# Amazon SageMaker AutoPilot (ML Tabular Problem)

Amazon SageMaker Autopilot automatically trains and tunes the best machine learning models for classification or regression, based on your data while allowing to maintain full control and visibility.

Building machine learning (ML) models has traditionally required a binary choice. On one hand, you could manually prepare the features, select the algorithm, and optimize the model parameters in order to have full control over the model design and understand all the thought that went into creating it. However, this approach requires deep ML expertise. On the other hand, if you don’t have that expertise, you could use an automated approach (AutoML) to model generation that takes care of all of the heavy lifting, but provides very little visibility into how the model was created. While a model created with AutoML can work well, you may have less trust in it because you can’t understand what went into it, you can’t recreate it, and you can’t learn best practices which may help you in the future.

Amazon SageMaker Autopilot eliminates this choice, allowing you to automatically build machine learning models without compromises. With SageMaker Autopilot, you provide a tabular dataset and select the target column to predict, which can be a number (such as a house price, called regression), or a category (such as spam/not spam, called classification). SageMaker Autopilot will automatically explore different solutions to find the best model. You then can directly deploy the model to production with just one click, or iterate on the recommended solutions with Amazon SageMaker Studio to further improve the model quality.

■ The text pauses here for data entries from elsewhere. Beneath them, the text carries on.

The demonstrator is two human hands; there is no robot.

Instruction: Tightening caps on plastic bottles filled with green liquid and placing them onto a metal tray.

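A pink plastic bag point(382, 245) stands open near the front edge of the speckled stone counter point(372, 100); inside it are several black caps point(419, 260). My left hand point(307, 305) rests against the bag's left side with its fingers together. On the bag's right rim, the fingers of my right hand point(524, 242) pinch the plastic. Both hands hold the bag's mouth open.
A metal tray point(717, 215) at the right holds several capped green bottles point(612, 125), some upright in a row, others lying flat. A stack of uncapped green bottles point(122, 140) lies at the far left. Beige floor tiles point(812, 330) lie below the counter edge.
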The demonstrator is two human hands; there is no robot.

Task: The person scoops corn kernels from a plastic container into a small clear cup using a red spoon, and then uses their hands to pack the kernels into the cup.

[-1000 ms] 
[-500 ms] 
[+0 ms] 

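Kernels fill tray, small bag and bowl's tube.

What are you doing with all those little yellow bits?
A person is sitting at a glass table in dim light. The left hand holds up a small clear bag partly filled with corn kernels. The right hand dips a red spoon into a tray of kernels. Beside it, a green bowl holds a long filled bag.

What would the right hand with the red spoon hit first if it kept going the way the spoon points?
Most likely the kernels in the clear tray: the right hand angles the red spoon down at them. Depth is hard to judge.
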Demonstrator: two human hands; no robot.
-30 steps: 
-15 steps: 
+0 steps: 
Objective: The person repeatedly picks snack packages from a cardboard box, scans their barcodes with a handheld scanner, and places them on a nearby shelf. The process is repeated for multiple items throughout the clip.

![AUTOML]('./img/SageMaker-AutoML.png')

In [26]:
import sagemaker
import smdebug_rulesconfig as rule_configs
import boto3
import os
import sys
import numpy as np 
import pandas as pd

print(sagemaker.__version__)

1.64.0


In [27]:
sess   = sagemaker.Session()
bucket = 'hyunjoon-sagemaker-us' # or sess.default_bucket()                     
prefix = 'sagemaker/DEMO-automl-dm'
region = boto3.Session().region_name

print('Sagemaker session :', sess)
print('S3 bucket :', bucket)
print('Prefix :', prefix)
print('Region selected :', region)

Sagemaker session : <sagemaker.session.Session object at 0x00000163480C9E88>
S3 bucket : hyunjoon-sagemaker-us
Prefix : sagemaker/DEMO-automl-dm
Region selected : us-west-2


# 1. Load Data

Download the direct marketing dataset from UCI's ML Repository.
The data is related with direct marketing campaigns of a Portuguese banking institution. The marketing campaigns were based on phone calls. Often, more than one contact to the same client was required, in order to access if the product (bank term deposit) would be ('yes') or not ('no') subscribed.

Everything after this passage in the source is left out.